On Monday, HCC joined Carroll and Frederick community colleges and state elected officials for the groundbreaking of the Mount Airy College Center for Health Care Education.
The facility, which is slated to open in the fall of 2012, will provide health care-related programs to students from the three community colleges at a site that school officials say is easily accessible.
The center will offer credit degree programs and certificates as well as noncredit and continuing education allied health certifications, officials said.
The three schools, which each offer training in some health care fields, are combining their resources to better serve the local population, HCC officials said.
In 2000, the community colleges decided to share programs that each could not afford to run on its own. "For example, if a student wanted to be a surgical technician, we didn't have that program, and Frederick [Community College] had the program. The student would take their general education courses with us and then go to Frederick to finish up," said HCC President Kathleen B. Hetherington.
"As time went on and space became limited at the campus, and demand continued to increase for people interested in the health care industry," Hetherington added, "we came up with the ideas of finding space that was contiguous to Carroll County and convenient to students coming from Frederick or HCC."
The colleges will lease 15,750 square feet of the 24,000-square-foot facility and develop the space at a cost of approximately $4 million, school officials said. The space will include classrooms, an emergency medical services laboratory, a computer laboratory and a multipurpose allied health laboratory.

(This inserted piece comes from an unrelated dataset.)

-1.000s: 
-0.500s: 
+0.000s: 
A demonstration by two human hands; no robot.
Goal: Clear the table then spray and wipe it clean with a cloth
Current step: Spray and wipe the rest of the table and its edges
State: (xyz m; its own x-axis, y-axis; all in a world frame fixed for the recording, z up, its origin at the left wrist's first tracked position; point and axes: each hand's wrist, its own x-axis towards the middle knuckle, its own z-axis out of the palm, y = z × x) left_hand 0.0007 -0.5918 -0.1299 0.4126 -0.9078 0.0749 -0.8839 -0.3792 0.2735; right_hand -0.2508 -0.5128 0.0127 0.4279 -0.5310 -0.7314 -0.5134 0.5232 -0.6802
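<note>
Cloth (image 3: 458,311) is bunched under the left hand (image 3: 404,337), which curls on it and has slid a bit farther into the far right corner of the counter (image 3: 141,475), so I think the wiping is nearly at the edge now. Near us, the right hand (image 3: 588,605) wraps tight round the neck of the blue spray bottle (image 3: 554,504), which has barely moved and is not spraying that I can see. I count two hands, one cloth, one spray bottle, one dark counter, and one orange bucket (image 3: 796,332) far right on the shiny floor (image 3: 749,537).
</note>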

Funding for the project includes federal grants. In May last year, U.S. Sens. Barbara A. Mikulski and Benjamin L. Cardin presented the colleges with $1 million toward the cost of the project, made possible by a congressional appropriations measure. The two lawmakers attended Monday's groundbreaking, along with Rep. John Sarbanes.

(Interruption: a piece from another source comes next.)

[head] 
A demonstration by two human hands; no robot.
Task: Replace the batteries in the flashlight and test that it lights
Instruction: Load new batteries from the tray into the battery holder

The colleges are seeking additional funds to supplement the congressional money. Hetherington said the school has a request for funds through the U.S. Trade Adjustment Assistance Program, which provides benefits such as job training and income support to workers who lose their jobs or experience reductions in wages or work hours because of an increase in U.S. imports.
"We want to create more opportunities for people who have lost jobs in the manufacturing industry in all three counties," said Hetherington. "The intent of this grant would be to provide training in the health care industry."
Among the programs, HCC will offer emergency medical technology/paramedic (credit) and certified nurse assistant (noncredit); Carroll, health information technology (credit); and Frederick, advanced cardiac life support (noncredit).
HCC officials said that a student can take all the courses required for noncredit programs at the Mount Airy college. The schools will share expenses and revenues, and students who attend will pay for courses according to their respective county's rate, Hetherington said.
"It's a great opportunity for the people in all three counties to benefit from the knowledge of all three schools," Hetherington said.
HCC is already in a partnership of schools sharing resources, facilities and faculty at the Laurel College Center.
"The beauty of community colleges is that we are very much interested in partnerships, creating efficiencies, figuring out ways that we can serve students," said Hetherington. "We build on those relationships."